[PROBLEM DETAILS] Give only the lines from the one containing "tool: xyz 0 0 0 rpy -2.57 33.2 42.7" through the end of the material below, exactly as written.

[INFORMATION SUPPLIED]
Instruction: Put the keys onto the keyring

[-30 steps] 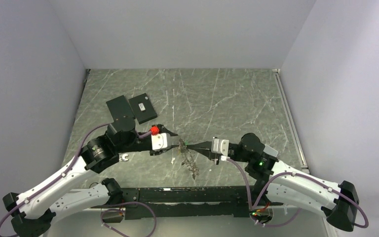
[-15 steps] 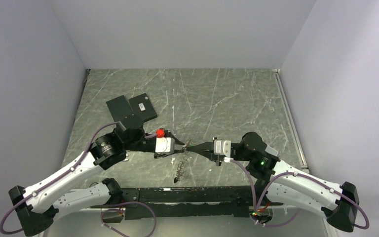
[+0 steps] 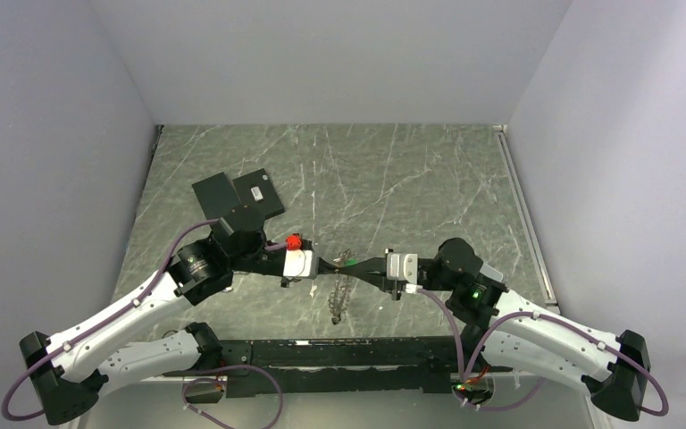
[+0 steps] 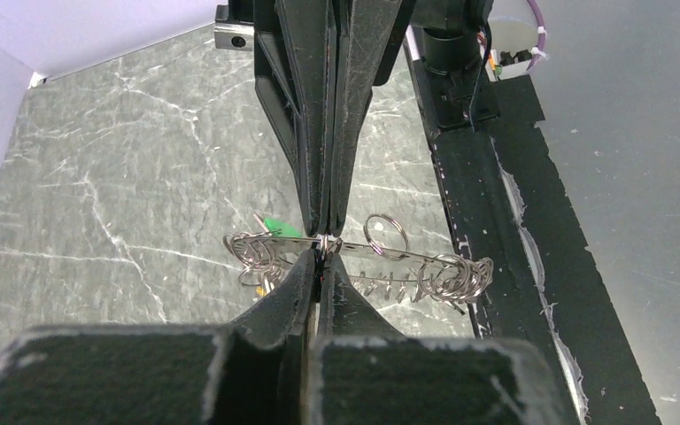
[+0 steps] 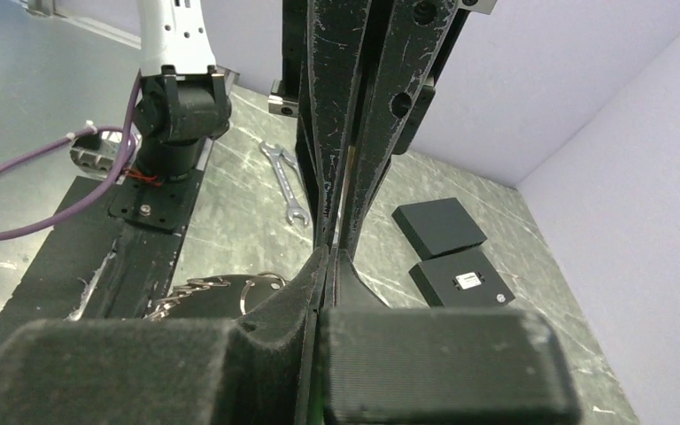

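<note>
the left arm (image 3: 134,313) and the right arm (image 3: 536,326) meet tip to tip over the middle of the grey stone-look table (image 3: 411,179). both sets of jaws are closed. they pinch one spot on the thin metal just beside the small round metal keyring (image 4: 385,235), which has a long grey chain (image 4: 452,276) and a small green tag (image 4: 274,225). two grips likely hold it steady and up off the table, so a key can slide on. the chain hangs down toward the near edge. i cannot pick out the tiny silver keys in this tangle.
</note>
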Action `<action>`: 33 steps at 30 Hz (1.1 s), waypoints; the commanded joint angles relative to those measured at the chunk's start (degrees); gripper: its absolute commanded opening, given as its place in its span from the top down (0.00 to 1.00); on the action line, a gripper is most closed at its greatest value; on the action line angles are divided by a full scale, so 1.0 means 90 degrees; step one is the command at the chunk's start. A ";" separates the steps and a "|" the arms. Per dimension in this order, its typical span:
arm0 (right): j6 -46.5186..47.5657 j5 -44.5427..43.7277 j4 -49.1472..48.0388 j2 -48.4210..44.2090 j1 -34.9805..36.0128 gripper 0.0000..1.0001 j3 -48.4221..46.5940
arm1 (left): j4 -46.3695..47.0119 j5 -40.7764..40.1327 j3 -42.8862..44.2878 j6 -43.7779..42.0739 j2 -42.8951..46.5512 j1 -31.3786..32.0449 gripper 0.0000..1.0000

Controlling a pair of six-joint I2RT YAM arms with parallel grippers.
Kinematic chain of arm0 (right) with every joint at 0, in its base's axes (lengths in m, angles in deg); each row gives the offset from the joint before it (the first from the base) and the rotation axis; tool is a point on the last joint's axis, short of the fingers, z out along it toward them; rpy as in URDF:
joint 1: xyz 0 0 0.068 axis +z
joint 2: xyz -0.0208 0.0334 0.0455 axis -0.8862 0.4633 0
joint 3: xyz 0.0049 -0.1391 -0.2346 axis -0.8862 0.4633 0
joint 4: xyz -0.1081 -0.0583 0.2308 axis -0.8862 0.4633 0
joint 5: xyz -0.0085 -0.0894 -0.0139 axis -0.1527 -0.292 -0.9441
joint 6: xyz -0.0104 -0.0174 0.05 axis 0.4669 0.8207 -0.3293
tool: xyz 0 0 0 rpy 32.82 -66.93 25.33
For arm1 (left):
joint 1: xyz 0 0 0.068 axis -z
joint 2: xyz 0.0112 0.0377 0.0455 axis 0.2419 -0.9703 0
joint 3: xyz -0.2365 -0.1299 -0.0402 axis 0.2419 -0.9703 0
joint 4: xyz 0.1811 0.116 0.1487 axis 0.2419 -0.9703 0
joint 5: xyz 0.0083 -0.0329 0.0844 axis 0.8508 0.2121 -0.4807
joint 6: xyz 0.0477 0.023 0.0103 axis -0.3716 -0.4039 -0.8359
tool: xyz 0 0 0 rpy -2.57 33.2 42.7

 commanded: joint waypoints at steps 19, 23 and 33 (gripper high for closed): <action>0.0351 -0.0476 0.1773 0.0211 0.0017 0.67 -0.1161 | -0.1067 -0.0292 0.0685 -0.0372 -0.0349 0.0011 1.00; 0.0316 -0.0546 0.2673 0.0575 0.0014 0.61 -0.1598 | -0.1171 -0.0384 0.0784 -0.0394 -0.0508 0.0014 1.00; -0.0102 -0.0719 0.3315 0.1089 0.0039 0.61 -0.1546 | -0.0856 -0.0593 0.0402 -0.0298 -0.0864 0.0014 1.00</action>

[ANSWER BOX]
tool: xyz 0 0 0 rpy -2.57 33.2 42.7

 commanded: joint waypoints at steps 19, 23 and 33 (gripper high for closed): <action>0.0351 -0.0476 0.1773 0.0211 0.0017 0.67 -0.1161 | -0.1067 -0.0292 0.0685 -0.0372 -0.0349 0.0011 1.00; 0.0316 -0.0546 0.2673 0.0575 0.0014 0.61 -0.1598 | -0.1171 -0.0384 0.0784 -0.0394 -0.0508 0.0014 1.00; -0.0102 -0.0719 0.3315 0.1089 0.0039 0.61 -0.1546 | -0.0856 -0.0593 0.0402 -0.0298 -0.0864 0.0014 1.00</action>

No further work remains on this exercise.